Wer Erklärendes und Eindrückliches zum Swiss Way of Life erleben will, kann an vielen Fronten Einblicke erhalten. Zum Beispiel beim TV-Ereignis «Donnschtig-Jass», bei der Ausgestaltung eines Entsorgungskalenders oder per Ansicht eines Waschküchenplaners – drei erhellende Einblicke in die original helvetische Lebenswirklichkeit.
Wer seinen Horizont noch etwas erweitern möchte, sollte sich an einem Sonntagnachmittag einmal in die Migros-Filiale im Zürcher Hauptbahnhof wagen. Ein Nahtoderlebnis. Derart massiv ist der kollektive Ansturm, dass man als ahnungsloser Shopper vermuten muss, im Laden drin würde (alkoholfreies) Freibier gezapft oder es gebe eine Verlosung für Gratis-Tickets für ein Privatkonzert von Taylor Swift.
Der sonntägliche Shopping-Dichtestress zeugt von einer politischen Besonderheit des Landes: Wenn es in der Schweiz zu Abstimmungen über verlängerte und liberalisierte Öffnungszeiten kommt, werden solche Anliegen meist abgelehnt. Aber immer dann, wenn Läden an Hochfrequenzlagen zu ungewöhnlichen Zeiten wie etwa am Sonntag offen sind, werden sie überrannt. Das Volk stimmt mit den Füssen ab. Wann der Mensch was wo einkaufen darf, sollte eigentlich dem Markt überlassen sein. In der föderalen Schweiz ist das anders. Ladenöffnungszeiten sind von Kanton zu Kanton unterschiedlich geregelt. Zum (gerechtfertigten) Schutz der Angestellten sind solche Vorschriften wenig dienlich, denn dies wird im nationalen Arbeitsgesetz geregelt.

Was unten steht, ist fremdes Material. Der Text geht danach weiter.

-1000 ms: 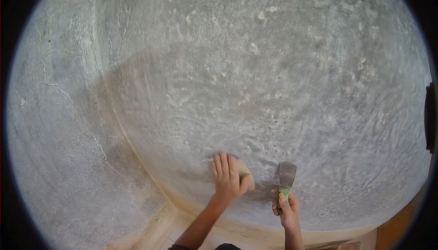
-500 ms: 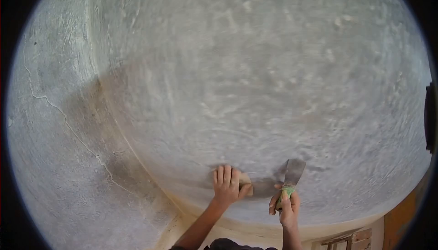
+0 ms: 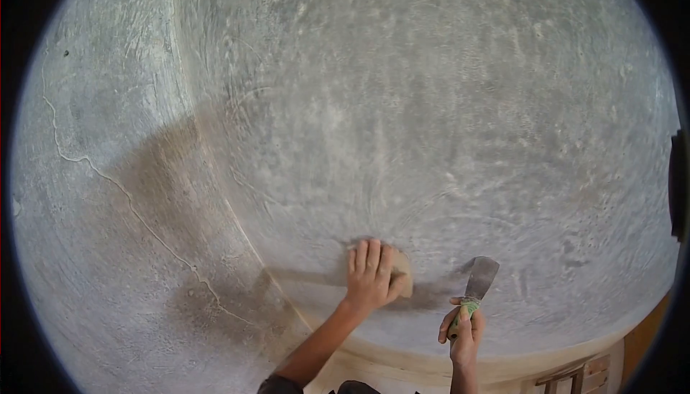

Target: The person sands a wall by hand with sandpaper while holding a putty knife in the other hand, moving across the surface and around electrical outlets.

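Observation:
My left hand (image 3: 370,279) presses a tan pad (image 3: 403,275) flat on the grey plastered wall (image 3: 431,142), fingers close together over it. The pad's right part shows beside the thumb, and the rest is hidden under the fingers. To the right, my right hand (image 3: 463,331) is wrapped round the green handle of a putty knife (image 3: 481,277). The knife's wide grey blade points up and slightly right, close to the wall. Whether the blade touches the wall I cannot tell.
A corner seam runs down the left side, and the adjoining wall (image 3: 108,250) has a long, wavy crack. At the bottom right are a wooden frame-like object (image 3: 575,379) and a brown surface (image 3: 645,331). A dark object (image 3: 678,186) stands at the right edge.
The view has shifted, with the corner and crack now further right. My left hand and the pad are slightly higher and further right in view; the putty knife has also moved right and tilted more.

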`<state>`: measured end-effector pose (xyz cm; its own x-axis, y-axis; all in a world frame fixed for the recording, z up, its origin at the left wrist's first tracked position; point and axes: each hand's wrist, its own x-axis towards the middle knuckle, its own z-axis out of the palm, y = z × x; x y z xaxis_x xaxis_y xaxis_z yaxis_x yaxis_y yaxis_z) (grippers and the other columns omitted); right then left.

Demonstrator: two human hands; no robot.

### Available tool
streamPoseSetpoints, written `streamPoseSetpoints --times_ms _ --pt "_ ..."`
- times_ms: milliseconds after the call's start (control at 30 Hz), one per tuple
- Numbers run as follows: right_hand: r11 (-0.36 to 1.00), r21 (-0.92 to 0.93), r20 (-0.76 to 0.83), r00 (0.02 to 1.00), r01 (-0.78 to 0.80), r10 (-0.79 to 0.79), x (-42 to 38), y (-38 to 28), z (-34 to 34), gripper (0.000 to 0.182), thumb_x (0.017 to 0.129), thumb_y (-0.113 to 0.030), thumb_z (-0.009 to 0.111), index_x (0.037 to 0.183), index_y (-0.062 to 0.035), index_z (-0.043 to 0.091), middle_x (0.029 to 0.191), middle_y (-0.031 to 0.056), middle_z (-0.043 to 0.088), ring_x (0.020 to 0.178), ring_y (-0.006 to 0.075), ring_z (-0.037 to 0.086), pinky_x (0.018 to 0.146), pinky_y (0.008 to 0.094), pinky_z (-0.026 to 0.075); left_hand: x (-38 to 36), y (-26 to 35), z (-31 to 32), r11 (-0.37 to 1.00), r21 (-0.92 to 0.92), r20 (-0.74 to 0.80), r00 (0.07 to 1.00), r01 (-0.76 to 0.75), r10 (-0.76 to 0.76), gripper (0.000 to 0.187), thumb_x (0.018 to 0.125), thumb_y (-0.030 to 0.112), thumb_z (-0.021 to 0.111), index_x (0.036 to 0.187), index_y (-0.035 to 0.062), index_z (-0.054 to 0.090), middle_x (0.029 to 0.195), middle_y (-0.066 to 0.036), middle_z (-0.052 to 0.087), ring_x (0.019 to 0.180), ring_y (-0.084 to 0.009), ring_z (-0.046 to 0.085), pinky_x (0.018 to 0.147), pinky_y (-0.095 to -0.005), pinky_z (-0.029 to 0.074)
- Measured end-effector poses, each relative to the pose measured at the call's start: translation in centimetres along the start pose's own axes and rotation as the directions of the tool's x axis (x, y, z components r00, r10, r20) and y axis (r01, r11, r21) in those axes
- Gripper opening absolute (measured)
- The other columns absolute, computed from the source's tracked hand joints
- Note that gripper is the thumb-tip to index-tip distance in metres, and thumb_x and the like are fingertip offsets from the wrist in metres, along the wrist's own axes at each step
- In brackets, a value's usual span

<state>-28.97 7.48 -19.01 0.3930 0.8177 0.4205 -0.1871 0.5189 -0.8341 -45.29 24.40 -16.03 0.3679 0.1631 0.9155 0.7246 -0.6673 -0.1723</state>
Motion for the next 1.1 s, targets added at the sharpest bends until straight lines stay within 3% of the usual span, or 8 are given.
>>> streamPoseSetpoints --times_ms 33,167,267,367,533,700,900,1100 --pt "1.000 -0.009 0.004 1.000 -0.002 0.002 -0.1 -0.1 0.0 0.033 0.098 -0.026 0.043 0.112 0.0041 0.050 0.061 0.0067 0.055 0.043 0.0105 0.049 0.039 0.0222 0.034 0.3 -1.5 -0.1 0.996 0.032 -0.025 0.996 -0.083 0.084 0.071 0.095 0.036 0.034 0.144 -0.0092 0.010 0.151 -0.030 0.007 0.140 -0.0475 0.004 0.112 -0.0577 0.005" --pt "0.997 -0.067 -0.031 0.999 -0.023 0.021 0.0 -0.6 0.4 0.033 0.099 -0.027 0.042 0.111 0.0028 0.050 0.060 0.0061 0.054 0.041 0.0105 0.046 0.038 0.0226 0.034 10.0 -10.2 -4.8 0.974 0.079 -0.147 0.969 0.213 -0.200 0.064 0.097 0.032 0.026 0.146 -0.0063 0.008 0.153 -0.027 0.003 0.143 -0.0392 0.002 0.115 -0.0497 0.005" --pt "0.998 -0.061 -0.036 0.999 -0.028 0.026 0.1 -0.8 0.6 0.033 0.099 -0.027 0.042 0.110 0.0026 0.050 0.060 0.0060 0.054 0.041 0.0104 0.046 0.038 0.0226 0.034 10.2 -9.7 -5.6 0.936 0.041 -0.176 0.924 0.351 -0.339 0.064 0.097 0.029 0.024 0.146 -0.0066 0.004 0.153 -0.025 0.000 0.143 -0.0366 -0.001 0.116 -0.0453 0.005" --pt "0.998 -0.040 -0.034 0.998 -0.047 0.046 0.1 -0.5 1.1 0.033 0.099 -0.027 0.043 0.110 0.0031 0.051 0.060 0.0060 0.055 0.042 0.0100 0.047 0.039 0.0220 0.033 2.4 -3.9 -2.0 0.897 -0.026 -0.020 0.897 0.442 -0.442 0.069 0.093 0.025 0.031 0.142 -0.0155 0.003 0.150 -0.034 0.000 0.140 -0.0473 -0.001 0.114 -0.0542 0.001" --pt "0.993 -0.087 0.038 0.996 -0.080 0.083 0.4 -0.5 0.8 0.035 0.099 -0.031 0.042 0.110 0.0014 0.050 0.059 0.0063 0.051 0.042 0.0113 0.044 0.038 0.0234 0.035 -3.1 -1.8 0.1 0.963 -0.116 0.007 0.970 0.243 -0.244 0.075 0.089 0.024 0.041 0.140 -0.0180 0.006 0.145 -0.042 0.002 0.134 -0.0592 0.001 0.107 -0.0655 0.002" --pt "0.996 -0.083 0.064 0.997 -0.028 0.034 1.2 -1.2 1.5 0.037 0.099 -0.031 0.042 0.111 0.0029 0.049 0.059 0.0057 0.054 0.042 0.0097 0.047 0.039 0.0219 0.032 5.6 -14.6 -4.3 0.886 -0.032 -0.187 0.868 0.462 -0.459 0.065 0.097 0.029 0.029 0.145 -0.0086 0.004 0.153 -0.026 0.003 0.143 -0.0385 0.002 0.116 -0.0479 0.002" --pt "0.985 -0.158 0.035 0.997 -0.063 0.069 0.2 0.1 3.1 0.038 0.099 -0.033 0.042 0.111 0.0031 0.049 0.060 0.0059 0.053 0.042 0.0103 0.046 0.039 0.0222 0.033 2.5 -13.9 -3.3 0.804 -0.139 -0.232 0.770 0.578 -0.594 0.064 0.098 0.029 0.024 0.144 -0.0106 0.005 0.152 -0.029 0.002 0.142 -0.0413 0.001 0.115 -0.0488 0.001" --pt "0.986 -0.164 -0.131 0.991 -0.040 0.019 0.5 2.2 7.5 0.037 0.099 -0.031 0.041 0.110 0.0032 0.049 0.059 0.0061 0.051 0.041 0.0112 0.044 0.038 0.0227 0.035 -0.3 -15.5 -3.6 0.894 -0.049 -0.132 0.884 0.446 -0.449 0.071 0.096 0.035 0.029 0.143 -0.0132 0.004 0.151 -0.032 0.003 0.141 -0.0447 0.002 0.114 -0.0525 0.003"
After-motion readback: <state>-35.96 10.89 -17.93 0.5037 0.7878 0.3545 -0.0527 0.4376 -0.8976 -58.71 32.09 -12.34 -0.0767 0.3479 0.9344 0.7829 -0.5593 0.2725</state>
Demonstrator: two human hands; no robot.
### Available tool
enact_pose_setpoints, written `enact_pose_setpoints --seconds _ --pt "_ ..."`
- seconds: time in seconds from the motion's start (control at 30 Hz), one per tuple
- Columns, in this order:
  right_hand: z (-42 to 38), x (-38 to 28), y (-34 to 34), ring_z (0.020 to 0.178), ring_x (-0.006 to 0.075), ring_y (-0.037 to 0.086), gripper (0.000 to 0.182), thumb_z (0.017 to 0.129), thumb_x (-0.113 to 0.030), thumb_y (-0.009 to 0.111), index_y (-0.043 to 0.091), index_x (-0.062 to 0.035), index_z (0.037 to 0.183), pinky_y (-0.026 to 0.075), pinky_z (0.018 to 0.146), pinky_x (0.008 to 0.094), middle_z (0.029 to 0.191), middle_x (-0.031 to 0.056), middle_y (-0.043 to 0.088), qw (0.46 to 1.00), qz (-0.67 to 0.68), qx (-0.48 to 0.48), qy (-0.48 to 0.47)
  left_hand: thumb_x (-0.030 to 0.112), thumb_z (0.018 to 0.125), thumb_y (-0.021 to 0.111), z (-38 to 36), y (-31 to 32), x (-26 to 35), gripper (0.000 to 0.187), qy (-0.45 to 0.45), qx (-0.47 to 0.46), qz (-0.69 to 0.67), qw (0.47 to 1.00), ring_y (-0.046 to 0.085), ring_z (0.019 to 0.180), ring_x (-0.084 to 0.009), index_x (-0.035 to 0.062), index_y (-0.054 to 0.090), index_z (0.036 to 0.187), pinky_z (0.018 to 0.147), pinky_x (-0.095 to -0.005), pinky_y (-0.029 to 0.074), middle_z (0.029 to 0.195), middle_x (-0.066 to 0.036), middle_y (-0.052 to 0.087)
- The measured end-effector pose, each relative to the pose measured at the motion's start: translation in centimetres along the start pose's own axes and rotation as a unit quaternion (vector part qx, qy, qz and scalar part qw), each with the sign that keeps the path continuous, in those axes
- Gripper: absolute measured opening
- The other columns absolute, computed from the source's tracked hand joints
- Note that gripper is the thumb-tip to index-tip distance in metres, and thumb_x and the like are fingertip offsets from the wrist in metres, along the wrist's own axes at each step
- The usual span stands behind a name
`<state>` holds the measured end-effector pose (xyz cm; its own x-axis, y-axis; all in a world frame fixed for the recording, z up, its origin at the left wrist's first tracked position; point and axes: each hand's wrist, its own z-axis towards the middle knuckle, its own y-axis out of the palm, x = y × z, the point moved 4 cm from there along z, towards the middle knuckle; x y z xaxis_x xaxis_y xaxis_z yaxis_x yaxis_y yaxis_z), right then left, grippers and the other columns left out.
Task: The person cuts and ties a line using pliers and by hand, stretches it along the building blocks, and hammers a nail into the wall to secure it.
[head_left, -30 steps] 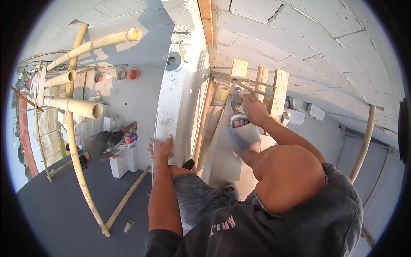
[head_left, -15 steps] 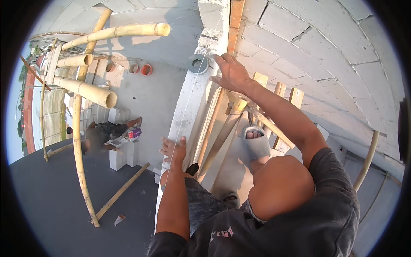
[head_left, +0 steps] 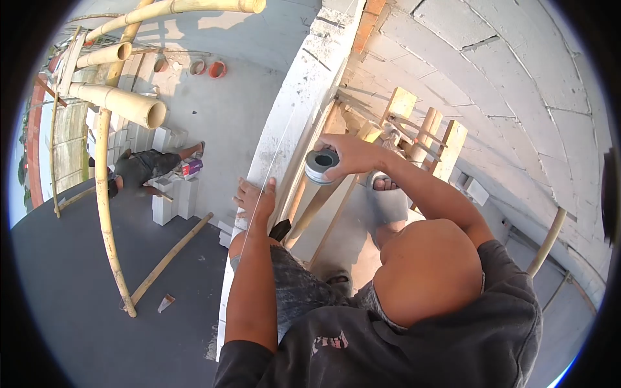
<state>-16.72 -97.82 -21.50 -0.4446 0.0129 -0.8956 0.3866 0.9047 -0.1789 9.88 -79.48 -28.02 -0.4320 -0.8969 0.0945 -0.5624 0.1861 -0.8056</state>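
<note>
My right hand (head_left: 346, 155) grips a grey ring-shaped roll (head_left: 321, 166) with a dark hole in its middle and a paler side; I cannot make out its exact kind. It is held just right of the white block wall (head_left: 275, 145), over the gap between wall and planks. My left hand (head_left: 255, 202) lies on the wall top with fingers spread and holds nothing. A thin taut string (head_left: 277, 154) runs along the wall and passes across my left hand and forearm.
Bamboo scaffold poles (head_left: 103, 194) stand to the left. Below, another person (head_left: 139, 171) bends beside white blocks (head_left: 171, 200). Red and grey buckets (head_left: 217, 70) stand farther off. Wooden posts (head_left: 446, 149) rise near my sandalled foot (head_left: 387, 197) and a block wall (head_left: 466, 58) at right.
My right hand has taken the grey roll from the wall top and brought it down to the right. The left hand stays on the wall. The view has shifted slightly.
</note>
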Motion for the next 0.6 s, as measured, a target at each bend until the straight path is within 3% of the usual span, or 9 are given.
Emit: enact_pose_setpoints --seconds 0.03,0.07,0.13,0.2,0.33,0.4,0.43,0.53,0.6 --pt "-0.9 2.0 3.5 0.106 0.0315 0.070 0.072 0.073 -0.032 0.085 0.060 0.0036 0.130 0.055 0.093 0.0396 0.118 0.0214 0.071 0.996 0.039 -0.079 0.000 0.061 0.089 0.077 0.0 0.1 0.0 0.114 0.002 -0.003 0.007 1.000 0.010 0.160 -0.0524 0.0095 0.016 0.170 0.119 -0.0825 0.013 0.173 -0.019 0.023" --pt "-2.0 3.0 6.2 0.104 0.0326 0.070 0.069 0.073 -0.033 0.085 0.061 0.0036 0.125 0.055 0.088 0.0419 0.114 0.0211 0.070 0.988 -0.009 -0.156 0.017 0.061 0.089 0.077 -0.2 -0.1 0.0 0.114 0.002 -0.003 0.006 1.000 0.010 0.160 -0.0524 0.0095 0.016 0.170 0.119 -0.0825 0.013 0.173 -0.019 0.023" --pt "-3.7 6.5 12.7 0.103 0.0338 0.069 0.067 0.072 -0.036 0.085 0.063 0.0033 0.122 0.054 0.086 0.0441 0.112 0.0219 0.069 0.975 -0.053 -0.217 0.015 0.061 0.090 0.076 -0.3 -0.4 0.4 0.113 0.004 -0.019 -0.002 1.000 0.010 0.160 -0.0521 0.0086 0.015 0.170 0.120 -0.0822 0.013 0.173 -0.020 0.023" --pt "-4.6 7.6 16.2 0.102 0.0368 0.069 0.065 0.074 -0.038 0.084 0.063 0.0033 0.119 0.054 0.085 0.0460 0.111 0.0233 0.069 0.973 -0.067 -0.217 -0.044 0.061 0.090 0.076 -0.4 -0.7 0.5 0.113 0.003 -0.024 0.000 1.000 0.010 0.160 -0.0522 0.0085 0.016 0.170 0.120 -0.0821 0.013 0.173 -0.020 0.023" --pt "-2.5 6.3 15.8 0.105 0.0404 0.069 0.062 0.078 -0.040 0.084 0.063 0.0028 0.119 0.055 0.089 0.0487 0.113 0.0241 0.069 0.985 -0.053 -0.160 -0.032 0.061 0.090 0.076 -0.5 -0.9 0.6 0.112 0.012 -0.026 0.006 1.000 0.010 0.160 -0.0527 0.0078 0.017 0.169 0.120 -0.0817 0.013 0.173 -0.021 0.023" --pt "-1.7 5.5 14.4 0.115 0.0446 0.066 0.066 0.081 -0.043 0.084 0.063 0.0029 0.123 0.055 0.098 0.0501 0.121 0.0264 0.066 0.981 -0.179 -0.051 -0.047 0.063 0.089 0.075 -0.5 -0.9 0.8 0.113 0.011 -0.023 0.006 1.000 0.013 0.159 -0.0531 0.0067 0.017 0.169 0.121 -0.0799 0.015 0.172 -0.023 0.024" --pt "-1.6 6.3 14.7 0.115 0.0446 0.066 0.066 0.081 -0.043 0.084 0.063 0.0029 0.123 0.055 0.098 0.0501 0.121 0.0264 0.066 0.981 -0.184 -0.049 -0.048 0.065 0.089 0.074 -0.6 -0.9 0.7 0.114 0.003 -0.023 0.010 1.000 0.017 0.158 -0.0536 0.0056 0.017 0.169 0.121 -0.0780 0.017 0.172 -0.025 0.024" --pt "-1.7 6.9 15.3 0.113 0.0422 0.067 0.056 0.087 -0.041 0.081 0.065 0.0019 0.120 0.055 0.096 0.0531 0.117 0.0230 0.069 0.966 -0.223 -0.108 -0.074 0.064 0.089 0.075 -0.8 -0.9 0.7 0.113 -0.003 -0.021 0.005 1.000 0.016 0.159 -0.0519 0.0068 0.019 0.168 0.119 -0.0813 0.016 0.171 -0.026 0.025" --pt "-2.0 6.9 15.3 0.110 0.0415 0.068 0.046 0.092 -0.037 0.076 0.069 0.0018 0.115 0.055 0.096 0.0520 0.110 0.0215 0.069 0.932 -0.254 -0.247 -0.075 0.063 0.089 0.075 -0.6 -1.0 0.7 0.112 0.000 -0.022 0.003 1.000 0.015 0.159 -0.0515 0.0073 0.019 0.168 0.118 -0.0820 0.016 0.172 -0.025 0.024"
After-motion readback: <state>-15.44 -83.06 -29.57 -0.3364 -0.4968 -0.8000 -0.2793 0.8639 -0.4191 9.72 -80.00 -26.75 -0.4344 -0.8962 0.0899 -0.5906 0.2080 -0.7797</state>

Physische Läden werden reguliert, Online-Stores sind immer offen
Mitunter kann es sein, dass sich Kantone sogar einschalten, wenn es um eine einzige Stunde Shopping-Plus geht. So geschehen in Bern, wo die Regierung einen Versuch mit verlängerten Öffnungszeiten in der Berner Altstadt lancierte. Nun teilte der Regierungsrat mit, dass die verlängerten Öffnungszeiten nicht definitiv eingeführt werden sollen. Befragte Angestellte und Unternehmen hätten die eine Plus-Stunde negativ beurteilt.
Dass sich die Politik überhaupt um solche Dinge kümmert, ist aus zwei Gründen ein Anachronismus. Erstens müsste man in einer menschlichen sozialen Marktwirtschaft doch eigentlich davon ausgehen, dass Läden dann geöffnet sein sollten, wenn die Kunden Zeit haben. Und nicht dann, wenn es die Politik erlaubt. Und zweitens müsste man erkennen, dass es im Vergleich zwischen stationärem Handel und Onlineshopping einen frappanten Unterschied gibt. Physische Läden werden bezüglich der Öffnungszeiten von der Obrigkeit reguliert. Aber das Internet ist immer offen. Weil es zum Glück (noch) keinen Kanton Cyberspace gibt.
Etwas mehr Freiheit und individuelle Gestaltungskraft müssten bei diesem lebensnahen Thema erlaubt sein. Macht Schluss mit den Ladenschlusszeiten! So liberal sollten wir uns am Frontend des Konsums schon geben.